Astigmatisme : comprendre ce trouble visuel et savoir comment le corriger
Vous confondez parfois certaines lettres ? Les contours vous paraissent moins nets ? Votre vision semble légèrement déformée, de loin comme de près ? Il peut s’agir d’un astigmatisme.
L’astigmatisme est un trouble de la réfraction très fréquent. En Europe, une vaste étude portant sur près de 62 000 adultes de 25 à 89 ans a estimé que 23,9 % présentaient un astigmatisme d’au moins 1 dioptrie.

l peut être très léger et presque imperceptible ou suffisamment important pour nécessiter une correction permanente.
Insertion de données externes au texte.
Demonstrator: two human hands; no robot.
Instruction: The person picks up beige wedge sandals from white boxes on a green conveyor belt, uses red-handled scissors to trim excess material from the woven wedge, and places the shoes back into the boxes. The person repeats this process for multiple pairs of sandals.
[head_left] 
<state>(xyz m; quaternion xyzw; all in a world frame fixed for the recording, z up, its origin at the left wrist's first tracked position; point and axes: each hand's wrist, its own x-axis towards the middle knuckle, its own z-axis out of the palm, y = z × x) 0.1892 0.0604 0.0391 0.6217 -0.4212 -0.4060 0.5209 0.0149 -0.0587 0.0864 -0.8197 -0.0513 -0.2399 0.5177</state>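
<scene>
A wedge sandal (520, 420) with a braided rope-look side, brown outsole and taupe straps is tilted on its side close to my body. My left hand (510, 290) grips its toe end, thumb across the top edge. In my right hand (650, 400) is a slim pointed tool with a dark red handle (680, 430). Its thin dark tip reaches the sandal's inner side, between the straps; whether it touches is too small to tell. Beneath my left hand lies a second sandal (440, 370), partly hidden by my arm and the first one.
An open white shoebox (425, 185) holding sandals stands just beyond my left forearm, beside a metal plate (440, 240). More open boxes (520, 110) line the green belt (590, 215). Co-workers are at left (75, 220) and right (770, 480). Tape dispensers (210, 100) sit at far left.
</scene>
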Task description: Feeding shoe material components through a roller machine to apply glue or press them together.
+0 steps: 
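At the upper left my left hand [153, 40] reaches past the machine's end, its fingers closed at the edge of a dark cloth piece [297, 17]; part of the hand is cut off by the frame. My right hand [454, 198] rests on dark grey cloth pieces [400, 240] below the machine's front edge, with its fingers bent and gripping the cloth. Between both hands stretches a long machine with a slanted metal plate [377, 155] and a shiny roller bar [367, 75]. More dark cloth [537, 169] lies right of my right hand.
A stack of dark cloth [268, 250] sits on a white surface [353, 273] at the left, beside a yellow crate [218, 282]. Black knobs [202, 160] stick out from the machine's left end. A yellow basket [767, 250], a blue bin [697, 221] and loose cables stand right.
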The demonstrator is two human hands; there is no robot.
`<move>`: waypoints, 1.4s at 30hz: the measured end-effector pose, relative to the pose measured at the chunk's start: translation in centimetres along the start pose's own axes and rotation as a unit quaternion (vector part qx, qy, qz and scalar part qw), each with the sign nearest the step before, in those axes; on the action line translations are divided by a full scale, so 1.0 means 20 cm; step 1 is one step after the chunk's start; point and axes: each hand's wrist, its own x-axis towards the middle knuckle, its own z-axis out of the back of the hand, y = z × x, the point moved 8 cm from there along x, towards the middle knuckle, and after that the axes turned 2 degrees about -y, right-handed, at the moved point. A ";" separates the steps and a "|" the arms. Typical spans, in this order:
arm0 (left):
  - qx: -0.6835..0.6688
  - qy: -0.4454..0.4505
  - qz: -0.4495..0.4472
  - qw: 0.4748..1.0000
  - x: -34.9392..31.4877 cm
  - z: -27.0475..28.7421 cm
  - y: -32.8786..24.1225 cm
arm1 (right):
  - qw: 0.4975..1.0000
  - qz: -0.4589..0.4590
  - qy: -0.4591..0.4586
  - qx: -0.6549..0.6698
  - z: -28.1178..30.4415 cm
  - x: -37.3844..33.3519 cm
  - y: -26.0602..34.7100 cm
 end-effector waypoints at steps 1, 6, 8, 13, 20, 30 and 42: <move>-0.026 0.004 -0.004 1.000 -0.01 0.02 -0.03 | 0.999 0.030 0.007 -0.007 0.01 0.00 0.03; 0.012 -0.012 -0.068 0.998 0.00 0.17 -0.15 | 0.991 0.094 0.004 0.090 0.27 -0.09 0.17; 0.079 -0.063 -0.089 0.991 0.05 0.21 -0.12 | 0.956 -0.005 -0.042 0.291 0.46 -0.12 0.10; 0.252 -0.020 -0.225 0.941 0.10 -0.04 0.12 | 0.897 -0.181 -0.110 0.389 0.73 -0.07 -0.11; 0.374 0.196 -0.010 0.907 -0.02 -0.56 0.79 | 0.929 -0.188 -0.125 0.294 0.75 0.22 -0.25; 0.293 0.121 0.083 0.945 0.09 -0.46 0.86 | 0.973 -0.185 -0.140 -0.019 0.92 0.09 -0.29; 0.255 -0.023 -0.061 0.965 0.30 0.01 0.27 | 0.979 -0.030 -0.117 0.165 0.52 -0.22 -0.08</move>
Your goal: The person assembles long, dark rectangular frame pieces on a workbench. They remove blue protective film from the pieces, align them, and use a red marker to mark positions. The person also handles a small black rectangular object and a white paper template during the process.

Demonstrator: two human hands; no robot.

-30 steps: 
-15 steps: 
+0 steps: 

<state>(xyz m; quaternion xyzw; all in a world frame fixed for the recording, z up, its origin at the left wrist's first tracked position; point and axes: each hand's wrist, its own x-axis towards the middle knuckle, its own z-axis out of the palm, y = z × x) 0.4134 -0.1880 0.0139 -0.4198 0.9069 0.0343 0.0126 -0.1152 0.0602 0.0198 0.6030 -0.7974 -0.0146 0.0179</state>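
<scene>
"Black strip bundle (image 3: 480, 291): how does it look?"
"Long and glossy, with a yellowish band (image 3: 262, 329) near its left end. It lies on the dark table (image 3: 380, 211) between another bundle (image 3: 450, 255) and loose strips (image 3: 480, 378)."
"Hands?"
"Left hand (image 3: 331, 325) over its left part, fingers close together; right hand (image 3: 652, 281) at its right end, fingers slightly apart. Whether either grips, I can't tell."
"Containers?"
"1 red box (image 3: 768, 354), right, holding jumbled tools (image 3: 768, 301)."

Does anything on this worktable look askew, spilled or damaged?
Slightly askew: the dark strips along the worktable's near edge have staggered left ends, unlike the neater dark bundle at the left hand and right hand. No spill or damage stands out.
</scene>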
Il peut également être associé à une myopie, une hypermétropie ou, avec l’âge, à une presbytie.
Mais qu’est-ce qu’un œil astigmate exactement ? Est-ce héréditaire ? L’astigmatisme peut-il augmenter avec l’âge ? Comment lire une ordonnance ? Peut-on vivre sans lunettes ? Et surtout, peut-on corriger un astigmatisme avec un laser Excimer ?
Qu’est-ce que l’astigmatisme ?
Dans un œil sans astigmatisme, la cornée possède une courbure relativement régulière permettant à la lumière de converger correctement vers la rétine.
Chez une personne astigmate, la puissance optique de l’œil n’est pas identique selon tous les axes.
On compare parfois, de façon simplifiée, une cornée régulière à la surface d’un ballon de football, alors qu’une cornée astigmate présente une courbure davantage comparable à celle d’un ballon de rugby.
Cette comparaison est imparfaite sur le plan anatomique, mais elle permet de comprendre le principe : la lumière n’est pas focalisée de la même façon dans toutes les directions.
Le résultat peut être une vision floue, imprécise ou déformée, aussi bien de loin que de près.
Quelle est la différence entre myopie et astigmatisme ?
La confusion est fréquente.
- Un myope voit principalement moins bien de loin.
- Un hypermétrope doit fournir un effort accommodatif plus important pour obtenir une vision nette, notamment de près selon son âge et l’importance de l’hypermétropie.
- L’astigmate, lui, présente une puissance différente selon les axes de l’œil. Certains contours peuvent donc apparaître moins nets ou déformés.
Et surtout, ces défauts peuvent être associés.
On peut parfaitement être :
myope et astigmate,
hypermétrope et astigmate,
ou encore
presbyte et astigmate.
C’est extrêmement courant.
Quels sont les symptômes de l’astigmatisme ?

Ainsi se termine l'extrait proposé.